Tuesday, July 28, 2009

The Sabeel International Conference Moves to Taybeh

The conference participants moved from Bethlehem to Taybeh, a Christian Palestinian village close to Ramallah in the West Bank. Taybeh is well known for opening the first micro brewery in the Occupied Territories. Watch the brewery's story below.

However, the participants weren't relaxing having a beer during their stay in Taybeh. They volunteered to do various kinds of work for the local population. For eight hours they worked on painting, cleaning, and fixing houses in the village.

After a long day of hard work, the participants went back to the Taybeh Guesthouse and enjoyed an evening of Palestinian music and watched a reenactment of a traditional Palestinian wedding.
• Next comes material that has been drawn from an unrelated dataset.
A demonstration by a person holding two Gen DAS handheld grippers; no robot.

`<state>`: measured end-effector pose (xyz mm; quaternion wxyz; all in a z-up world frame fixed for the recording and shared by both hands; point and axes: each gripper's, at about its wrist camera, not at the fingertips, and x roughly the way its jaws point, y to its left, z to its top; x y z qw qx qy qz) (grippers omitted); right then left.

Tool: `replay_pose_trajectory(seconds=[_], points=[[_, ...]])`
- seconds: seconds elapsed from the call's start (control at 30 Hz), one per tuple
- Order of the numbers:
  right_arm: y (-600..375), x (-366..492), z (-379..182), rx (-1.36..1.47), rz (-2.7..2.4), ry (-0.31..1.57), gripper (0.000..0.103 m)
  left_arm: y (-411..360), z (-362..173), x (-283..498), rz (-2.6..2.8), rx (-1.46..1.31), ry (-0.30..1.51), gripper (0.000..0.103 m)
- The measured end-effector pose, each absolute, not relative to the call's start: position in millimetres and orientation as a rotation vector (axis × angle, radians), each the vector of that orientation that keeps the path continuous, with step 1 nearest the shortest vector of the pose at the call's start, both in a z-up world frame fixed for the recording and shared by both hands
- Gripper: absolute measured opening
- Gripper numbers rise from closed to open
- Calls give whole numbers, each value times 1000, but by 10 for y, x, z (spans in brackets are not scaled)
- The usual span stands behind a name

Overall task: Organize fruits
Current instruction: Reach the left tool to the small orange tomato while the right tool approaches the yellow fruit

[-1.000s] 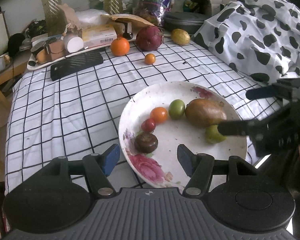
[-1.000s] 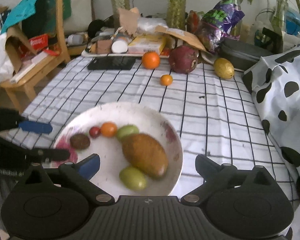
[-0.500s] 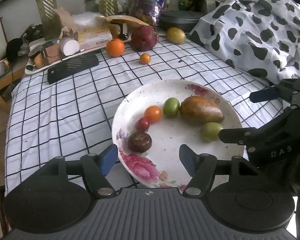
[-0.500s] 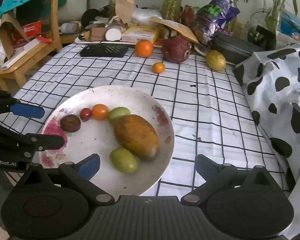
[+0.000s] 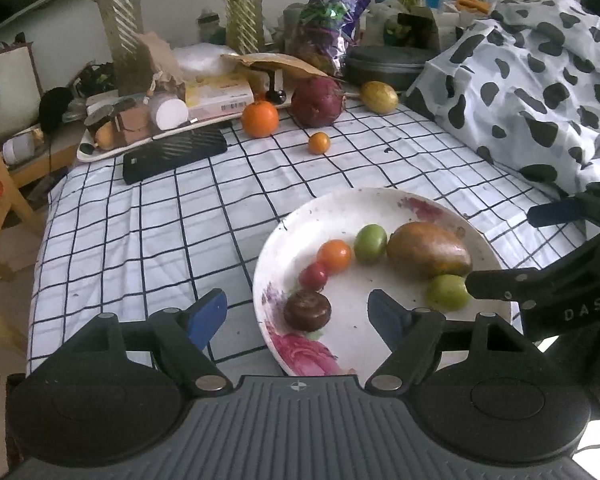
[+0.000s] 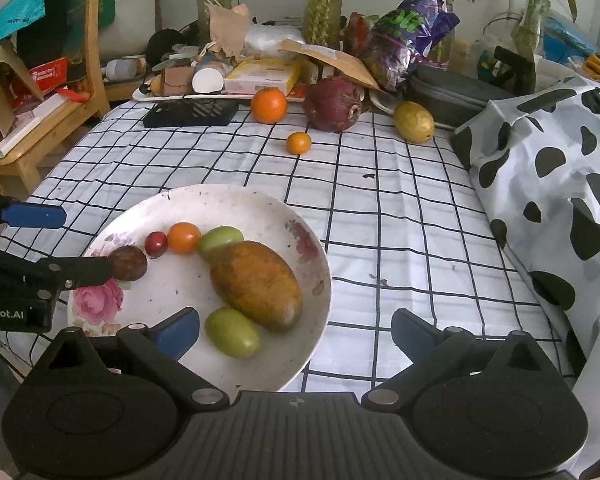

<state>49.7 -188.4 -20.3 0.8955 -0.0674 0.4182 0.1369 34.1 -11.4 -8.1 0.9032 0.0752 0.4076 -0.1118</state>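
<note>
**Fruit gathered on flowered plate, more waits beyond**

Fruit fills a white round plate with pink flower print (image 6: pixel 100 300), the landmark on a surface draped in a white cloth with black grid lines (image 6: pixel 380 208). On the plate lie a large brown-orange oval mango (image 6: pixel 256 284), two green fruits (image 6: pixel 231 331) (image 6: pixel 220 238) at either end of it, an orange tomato (image 6: pixel 184 237), a small red tomato (image 6: pixel 156 243) and a dark brown round fruit (image 6: pixel 128 263).

Beyond the plate, near the far edge of the cloth, sit a big orange (image 6: pixel 269 105), a small orange (image 6: pixel 299 143), a dark red round fruit (image 6: pixel 334 104) and a yellow oval fruit (image 6: pixel 414 121).

The left gripper (image 5: pixel 298 316) hovers at the plate's near left rim, jaws spread and empty, the dark brown fruit between them. The right gripper (image 6: pixel 296 330) hangs over the plate's near right rim, jaws spread wide and empty, one blue pad just beside the nearer green fruit.

A cow-patterned white cloth (image 6: pixel 548 184) lies right of the plate.
</note>
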Motion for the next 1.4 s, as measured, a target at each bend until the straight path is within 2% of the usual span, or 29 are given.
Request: replay_pose_trajectory(seconds=[0.4,0.43,0.47,0.5,1.4], points=[[-1948,572,-200,-108,267,871,103,-156,-89,395,-263,174,856,77],[-1957,583,-198,-105,263,869,103,-162,-90,401,-260,179,849,83],[-1964,594,-197,-104,259,868,103,-166,-91,410,-256,188,842,98],[-1972,610,-194,-103,255,867,103,-176,-88,416,-257,203,829,103],[-2212,1424,-229,-79,158,845,103,-19,-85,1377,-347,4,882,103]])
Take a look at a couple pictures we've uploaded below of the conference:

Below is a picture of a participant, Elizabeth walking through a checkpoint.

Monday, July 27, 2009

A Weekend in the West Bank: The Sabeel International Young Adult Conference Continues

On Saturday, the participants visited the largest city in the West Bank, Hebron. Hebron is the only Palestinian city to have a settlement inside of it. Because of the presence of these settlers, movement of Palestinians is greatly restricted in the name of the settlers' security. Certain major roads are specified for use by Israelis only. The Temporary International Presence in Hebron counted 113 checkpoints, roadblocks, and closures inside of the city. Because of these restrictions, the Palestinian economy in Hebron has become strangled. Watch this short introductory video below.

One participant from the United States, Alexandra writes:

The city is not being protected, the soldiers are plainly there for inconvenience. Blocking exists down the shops hallways, closing stores, allowing settlements to throw trash and bricks at the people below, taking homes, all in the name of security!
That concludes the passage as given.